Commentary Magazine


Topic: Norman Ornstein

GOP is Right to Oppose Bipartisanship

Richard Lugar’s defeat in the Indiana Republican Senate primary has engendered new interest in a popular theme in the mainstream liberal press about how the current crop of conservative Republicans are the cause of political gridlock. Lugar’s graceless concession speech in which he blasted winner Richard Mourdock’s unwillingness to pay homage at the altar of bipartisanship was straight out of the liberal playbook in which only one side of the ideological divide is to be blamed for the mess in Washington. Lugar’s speech was catnip to liberal pundits like the New York Times’ Andrew Rosenthal, who had been looking for a news hook to echo an op-ed published last month in the Washington Post by two prominent D.C. think tank establishment figures sounding the same theme. In their April 27 essay, Thomas E. Mann and Norman Ornstein gave a non-partisan gloss to a the highly partisan theme that “Republicans are the problem.”

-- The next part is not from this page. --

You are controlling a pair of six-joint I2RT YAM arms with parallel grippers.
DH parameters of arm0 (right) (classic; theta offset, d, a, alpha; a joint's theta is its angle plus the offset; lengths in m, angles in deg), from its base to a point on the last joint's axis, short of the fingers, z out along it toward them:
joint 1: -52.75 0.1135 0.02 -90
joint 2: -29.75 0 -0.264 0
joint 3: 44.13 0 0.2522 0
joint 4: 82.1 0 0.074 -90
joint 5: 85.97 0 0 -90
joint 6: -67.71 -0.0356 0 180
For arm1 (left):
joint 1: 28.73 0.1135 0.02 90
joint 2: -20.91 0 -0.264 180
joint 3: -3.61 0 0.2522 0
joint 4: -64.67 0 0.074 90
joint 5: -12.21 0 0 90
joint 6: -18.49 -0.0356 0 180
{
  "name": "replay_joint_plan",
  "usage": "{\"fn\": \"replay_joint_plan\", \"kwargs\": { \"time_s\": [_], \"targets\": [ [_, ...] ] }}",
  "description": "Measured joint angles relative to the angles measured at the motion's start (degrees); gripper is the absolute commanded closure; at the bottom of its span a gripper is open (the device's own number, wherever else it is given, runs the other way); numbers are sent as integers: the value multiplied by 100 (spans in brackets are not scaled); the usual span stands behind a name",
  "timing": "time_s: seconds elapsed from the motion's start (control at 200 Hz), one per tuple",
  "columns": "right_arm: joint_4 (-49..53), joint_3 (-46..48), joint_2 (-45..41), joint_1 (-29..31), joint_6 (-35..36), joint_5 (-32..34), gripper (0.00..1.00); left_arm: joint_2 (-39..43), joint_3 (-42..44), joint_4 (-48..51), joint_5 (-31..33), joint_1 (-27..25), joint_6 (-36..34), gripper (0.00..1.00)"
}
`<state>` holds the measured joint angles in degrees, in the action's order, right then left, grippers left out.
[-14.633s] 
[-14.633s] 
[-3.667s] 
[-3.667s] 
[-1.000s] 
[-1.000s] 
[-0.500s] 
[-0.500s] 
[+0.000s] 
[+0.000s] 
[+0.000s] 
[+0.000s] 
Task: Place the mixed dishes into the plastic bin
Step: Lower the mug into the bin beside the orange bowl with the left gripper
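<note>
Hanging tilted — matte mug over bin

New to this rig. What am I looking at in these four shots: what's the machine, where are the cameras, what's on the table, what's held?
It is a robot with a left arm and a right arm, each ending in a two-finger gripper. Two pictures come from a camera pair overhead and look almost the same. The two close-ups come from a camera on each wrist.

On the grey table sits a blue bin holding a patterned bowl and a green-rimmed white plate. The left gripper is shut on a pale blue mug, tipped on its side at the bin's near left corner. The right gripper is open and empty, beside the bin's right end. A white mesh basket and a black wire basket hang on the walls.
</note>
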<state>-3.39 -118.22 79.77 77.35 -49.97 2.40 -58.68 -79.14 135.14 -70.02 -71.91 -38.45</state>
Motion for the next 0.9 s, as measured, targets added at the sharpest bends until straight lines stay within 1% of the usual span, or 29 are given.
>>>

Though Mann and Ornstein claim this is in part because the new generation of conservative Republicans is less civil than most Democrats, even they don’t really believe that. For every Allen West on the right there is an Alan Grayson or Steve Cohen on the left. And even liberal editors and columnists may have noticed the incivility of some Tea Partiers doesn’t hold a candle to the violence and the attempts to stifle the free speech of others that is the hallmark of the Occupy Wall Street movement. Rather, it is Mann and Ornstein’s thesis that by seeking fundamental reforms of taxes, spending and entitlements, conservatives are breaking the unwritten contract between members of the governing class. By refusing to play ball like the docile Republicans of the past whose guiding philosophy was to offer the public the Democratic platform minus ten percent, today’s conservatives threaten a spirit of bipartisanship that existed largely to support a governing philosophy they disagree with. And that is something for which they cannot be forgiven.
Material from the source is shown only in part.